Je ne suis pas spécialiste de ce genre de chose, je ne me permettrais donc pas de critiquer cette étude, même si l’échantillon reste petit (90 personnes) et peu représentatif de l’ensemble de la population (il s’agit d’étudiants). En revanche, les autres expériences menées dans l’étude ont été menées avec d’autres échantillons de personnes et à l’aide de supports différents. Et toutes corroborent la conclusion qu’une situation où un individu expérimente la crainte admirative (« awe ») tend à faire de lui quelqu’un de plus tourné vers les autres. Plus altruiste.
Je me permettrais seulement d’extrapoler un peu (beaucoup !) le résultat de cette étude à la montagne, un environnement naturel qui inspire forcément cette « crainte admirative » décrite dans l’article. Donc qui induirait des comportements plus altruistes chez les individus qui expérimentent le paysage de montagne qui en « impose. » Et quel paysage de montagne n’en « impose-t-il » pas ?
D’où le devoir de préserver cet environnement fragile ne serait-ce que parce que l’être humain en a besoin. Besoin pour pouvoir vivre en société, l’altruisme étant une des briques de l’humanisme. Quand nous aurons détruit tous les environnements naturels, et ceux de montagne en particulier, que nous restera-t-il de notre humanité ?
Les pylônes qui hérissent les flancs des montagnes et coiffent leurs sommets procurent-ils le même sentiment ? Si on en croit l’étude précitée, il est peu probable que ce soit le cas. Quel intérêt, donc, à part l’intérêt pécuniaire de court-terme, de vouloir à tout prix dompter et équiper cet environnement, hostile, mais fragile, et tellement nécessaire à notre propre équilibre. L’expérience [2] de la montagne sauvage, hostile, imposante, mais néanmoins admirable est ainsi nécessaire à la cohésion de notre société. Comment peut-on vivre en société sans humanité ? Sans un minimum d’altruisme ?

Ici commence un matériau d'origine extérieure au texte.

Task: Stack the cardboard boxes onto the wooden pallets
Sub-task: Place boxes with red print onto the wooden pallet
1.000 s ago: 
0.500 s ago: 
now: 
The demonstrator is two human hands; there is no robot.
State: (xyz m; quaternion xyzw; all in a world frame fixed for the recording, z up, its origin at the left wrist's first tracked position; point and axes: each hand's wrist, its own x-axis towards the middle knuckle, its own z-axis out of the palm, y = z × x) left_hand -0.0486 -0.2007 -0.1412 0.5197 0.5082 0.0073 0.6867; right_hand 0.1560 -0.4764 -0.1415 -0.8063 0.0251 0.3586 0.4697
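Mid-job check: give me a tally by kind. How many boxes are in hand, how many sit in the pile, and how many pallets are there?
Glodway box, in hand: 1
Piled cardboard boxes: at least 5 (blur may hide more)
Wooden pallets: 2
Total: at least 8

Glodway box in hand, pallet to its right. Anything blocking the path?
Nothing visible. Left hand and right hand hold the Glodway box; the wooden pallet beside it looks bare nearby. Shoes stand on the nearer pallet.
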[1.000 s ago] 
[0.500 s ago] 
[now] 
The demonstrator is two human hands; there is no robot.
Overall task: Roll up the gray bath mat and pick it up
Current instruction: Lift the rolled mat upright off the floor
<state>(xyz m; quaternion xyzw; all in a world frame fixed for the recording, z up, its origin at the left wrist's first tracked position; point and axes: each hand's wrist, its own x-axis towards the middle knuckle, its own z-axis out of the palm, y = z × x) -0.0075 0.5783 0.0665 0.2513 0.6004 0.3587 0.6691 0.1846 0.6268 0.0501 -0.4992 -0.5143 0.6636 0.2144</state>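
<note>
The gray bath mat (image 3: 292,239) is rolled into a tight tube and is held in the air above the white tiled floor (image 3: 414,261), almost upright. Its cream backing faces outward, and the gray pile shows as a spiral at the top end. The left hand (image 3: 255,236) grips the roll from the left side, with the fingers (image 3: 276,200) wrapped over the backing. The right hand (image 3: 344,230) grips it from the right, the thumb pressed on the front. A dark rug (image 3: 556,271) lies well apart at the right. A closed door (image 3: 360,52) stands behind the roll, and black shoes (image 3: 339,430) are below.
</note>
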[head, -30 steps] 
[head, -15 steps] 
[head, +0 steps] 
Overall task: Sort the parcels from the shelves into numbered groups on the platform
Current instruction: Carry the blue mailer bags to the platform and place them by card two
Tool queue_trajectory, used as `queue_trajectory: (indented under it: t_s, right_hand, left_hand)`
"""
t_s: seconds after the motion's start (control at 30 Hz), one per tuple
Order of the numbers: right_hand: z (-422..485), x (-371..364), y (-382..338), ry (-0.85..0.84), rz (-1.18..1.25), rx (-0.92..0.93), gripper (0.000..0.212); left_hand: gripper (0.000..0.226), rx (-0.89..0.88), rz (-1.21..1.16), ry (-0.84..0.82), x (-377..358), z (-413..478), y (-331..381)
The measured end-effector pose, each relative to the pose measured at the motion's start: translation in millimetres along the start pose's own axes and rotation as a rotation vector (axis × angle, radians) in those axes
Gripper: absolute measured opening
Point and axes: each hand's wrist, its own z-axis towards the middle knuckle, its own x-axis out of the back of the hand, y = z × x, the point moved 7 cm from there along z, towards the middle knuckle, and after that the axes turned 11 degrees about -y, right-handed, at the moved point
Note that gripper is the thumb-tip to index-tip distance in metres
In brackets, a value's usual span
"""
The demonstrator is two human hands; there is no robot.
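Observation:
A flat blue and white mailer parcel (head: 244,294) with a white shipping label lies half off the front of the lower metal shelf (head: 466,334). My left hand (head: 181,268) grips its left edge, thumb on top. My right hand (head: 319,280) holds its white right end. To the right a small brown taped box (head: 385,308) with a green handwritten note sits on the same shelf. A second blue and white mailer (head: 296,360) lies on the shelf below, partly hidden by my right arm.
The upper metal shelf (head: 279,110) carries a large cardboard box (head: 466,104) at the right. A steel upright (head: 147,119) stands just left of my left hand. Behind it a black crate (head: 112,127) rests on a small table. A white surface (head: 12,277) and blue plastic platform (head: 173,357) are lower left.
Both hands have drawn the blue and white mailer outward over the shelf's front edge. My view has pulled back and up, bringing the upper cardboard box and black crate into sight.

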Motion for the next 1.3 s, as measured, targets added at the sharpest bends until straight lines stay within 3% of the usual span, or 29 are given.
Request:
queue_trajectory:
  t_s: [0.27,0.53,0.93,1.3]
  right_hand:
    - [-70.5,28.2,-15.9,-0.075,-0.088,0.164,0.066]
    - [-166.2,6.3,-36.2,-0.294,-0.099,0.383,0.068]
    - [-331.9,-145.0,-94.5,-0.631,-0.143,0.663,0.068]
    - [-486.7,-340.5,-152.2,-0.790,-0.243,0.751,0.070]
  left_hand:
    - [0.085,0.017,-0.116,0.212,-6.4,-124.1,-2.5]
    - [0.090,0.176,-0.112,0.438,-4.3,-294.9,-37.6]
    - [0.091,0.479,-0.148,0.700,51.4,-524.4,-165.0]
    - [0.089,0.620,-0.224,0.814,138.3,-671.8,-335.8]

L’association Mountain Wilderness œuvre pour une montagne préservée, pour une montagne plus humaine, pour une « montagne à vivre. » Rejoignez-la pour que cette expérience sensationnelle existe toujours. À l’heure où l’on construit des téléphériques démesurés pour rallier la « haute montagne, » à l’heure où les stations de ski visent toujours plus de kilomètres de pistes et donc de pylônes sur les montagnes, à l’heure où certain Parc National ne fait plus l’unanimité devant l’or blanc (en voie de réchauffement, pourtant...), c’est d’une brûlante actualité. La montagne comme expérience personnelle « admirable » se réduit sous les pelles mécaniques et le béton. Jusqu’où ? C’est une part de notre humanité qui est en jeu ! Or c’est le sentiment de crainte et de grandeur qui nous fait sentir « petit » et donc plus à même de nous tourner vers les autres. C’est l’expérience de la nature à l’état pur, brut, qui en « impose ». Ce n’est pas avec un « pas dans le vide » aseptisé au sein d’une foule compacte dans un environnement bétonné que ce sentiment pourra s’insuffler en nous. Au contraire, même. Le côté artificiel de la chose, le prix à payer (en monnaie sonnante et trébuchante, et non en terme d’effort et de sudation), en font une consommation de plus dans un monde de folie consommatrice, qui pourrait peut-être même conduire à des sentiments opposés.
Non, pour se sentir « grandit » par notre humanité, il faut « se sentir tout petit » devant la nature pour reprendre le titre de l’article de Sciences Humaines. Et donc ne pas vouloir systématiquement réduire la nature à notre taille.
[1] Je ne suis pas sûr de tout comprendre : finalement, la physique, c’est moins alambiqué que la psychologie ; et lire de la psychologie en anglais : wouahou !
[2] Elle est infiniment diverse, entre la simple contemplation du paysage facilement accessible, la randonnée qui y mène ou encore l’alpinisme, il y a toutes les variations possibles. En revanche, elle n’est pas la même depuis un téléphérique, un restaurant d’altitude ou tout autre construction humaine destinée à approcher la montagne de loin. Cette dernière peut se résumer à une expérience citadine.